__Your task__. In the listing that follows, count the lines holding the word "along" and report only that number.

* * *

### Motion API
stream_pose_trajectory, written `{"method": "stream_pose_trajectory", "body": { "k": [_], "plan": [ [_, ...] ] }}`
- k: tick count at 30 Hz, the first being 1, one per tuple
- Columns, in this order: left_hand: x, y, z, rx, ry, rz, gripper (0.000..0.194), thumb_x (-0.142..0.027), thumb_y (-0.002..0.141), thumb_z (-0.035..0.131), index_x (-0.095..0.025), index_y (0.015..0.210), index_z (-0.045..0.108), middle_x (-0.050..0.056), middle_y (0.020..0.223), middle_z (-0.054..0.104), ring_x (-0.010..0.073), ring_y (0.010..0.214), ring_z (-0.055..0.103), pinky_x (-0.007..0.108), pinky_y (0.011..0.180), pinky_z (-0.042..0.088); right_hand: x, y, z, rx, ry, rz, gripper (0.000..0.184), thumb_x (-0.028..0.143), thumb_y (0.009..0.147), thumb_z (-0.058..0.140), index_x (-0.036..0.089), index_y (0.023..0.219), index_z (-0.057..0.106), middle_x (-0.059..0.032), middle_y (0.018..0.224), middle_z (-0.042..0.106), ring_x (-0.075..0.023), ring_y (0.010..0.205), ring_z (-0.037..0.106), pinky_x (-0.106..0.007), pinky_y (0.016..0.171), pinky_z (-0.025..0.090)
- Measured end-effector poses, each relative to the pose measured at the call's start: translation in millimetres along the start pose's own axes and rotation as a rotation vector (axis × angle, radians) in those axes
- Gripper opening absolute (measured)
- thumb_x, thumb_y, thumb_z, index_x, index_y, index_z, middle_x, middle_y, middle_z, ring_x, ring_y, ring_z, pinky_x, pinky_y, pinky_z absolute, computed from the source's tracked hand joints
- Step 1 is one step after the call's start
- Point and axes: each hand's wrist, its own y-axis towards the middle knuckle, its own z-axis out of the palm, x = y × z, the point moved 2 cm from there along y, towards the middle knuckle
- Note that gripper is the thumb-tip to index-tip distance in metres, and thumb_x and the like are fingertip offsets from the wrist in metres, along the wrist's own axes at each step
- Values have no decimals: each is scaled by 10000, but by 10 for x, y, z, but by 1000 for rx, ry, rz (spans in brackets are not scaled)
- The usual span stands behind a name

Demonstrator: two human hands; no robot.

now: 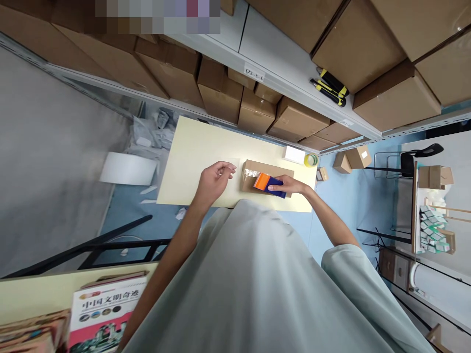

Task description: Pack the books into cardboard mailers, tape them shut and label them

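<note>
My right hand [289,184] grips a small orange and dark blue box [262,181], the thumb lying across its top. That box is held over a brown cardboard box [250,171] with shiny clear tape on its left end. To the left of the cardboard, my left hand [216,180] has its fingers curled in and pinched near the thumb, apart from both boxes. A pale, thin sheet shows faintly by those fingertips; whether they hold it is unclear. Both hands are over a cream-coloured table [187,162].
A white box [293,154] and a tape roll [311,160] stand at the table's back right. Above it, a shelf holds cardboard boxes [257,110] and utility knives [331,88]. A white bin-like object [127,168] is left; books [106,309] lie at lower left.
</note>
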Motion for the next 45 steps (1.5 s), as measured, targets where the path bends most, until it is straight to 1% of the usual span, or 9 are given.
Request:
{"method": "stream_pose_trajectory", "body": {
  "k": [5,9,15,22,27,31,34,39,45],
  "plan": [
    [37,-108,176,155,-31,-18,401,-606,890,690,-217,977,731,113,1076,829,250,963,780,391,932,638,21,4,10,1,6,-3,710,835,687,873,174,884,707,6,777,686,-141,686,604,-256,610,491],
    [114,-152,371,228,-92,-72,531,-629,824,806,-213,1142,716,134,1165,836,285,1132,794,431,1049,634,12,10,19,11,12,-17,715,829,691,881,165,905,723,0,781,690,-139,687,601,-256,613,494],
    [141,-119,502,296,-173,-170,665,-679,790,851,-204,1232,704,109,1083,844,280,985,828,429,910,692,1,7,24,16,20,-19,720,831,696,876,163,923,731,7,772,687,-130,668,590,-255,606,490],
    [82,-146,475,291,-199,-168,765,-717,704,921,-198,1224,704,114,1065,843,286,970,825,428,866,703,78,-27,39,-2,31,-3,729,827,658,892,162,907,729,17,754,677,-131,673,591,-254,613,481],
    [149,-125,470,285,-173,-169,716,-712,760,865,-195,1229,705,100,1021,832,274,929,818,425,856,688,78,-25,31,-2,33,-1,723,829,649,891,166,885,722,20,746,678,-136,677,601,-258,621,486],
    [153,-110,499,227,-92,-134,541,-461,796,824,-209,1255,690,77,1021,837,259,982,815,412,945,659,70,-8,37,3,14,-12,711,825,671,880,167,900,735,7,782,707,-152,705,621,-268,646,508],
    [101,-128,516,166,5,-110,498,-293,802,737,-222,1291,680,47,996,840,237,932,806,385,947,645,76,2,50,-3,-18,-27,701,838,681,862,173,856,721,1,785,703,-155,710,618,-272,651,507],
    [54,-211,502,98,39,-90,644,-225,814,672,-221,1454,599,37,1014,832,232,938,796,373,925,637,130,-43,62,-36,-77,-15,730,887,711,812,175,839,706,0,738,678,-147,662,604,-264,597,478],
    [121,-292,511,56,-133,-154,840,-258,796,703,-182,1594,450,25,946,807,236,927,801,387,925,649,341,-218,57,-12,-116,51,710,875,787,798,172,865,738,-39,735,751,-159,625,675,-252,547,488]
  ]
}}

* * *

__Completed task__. 3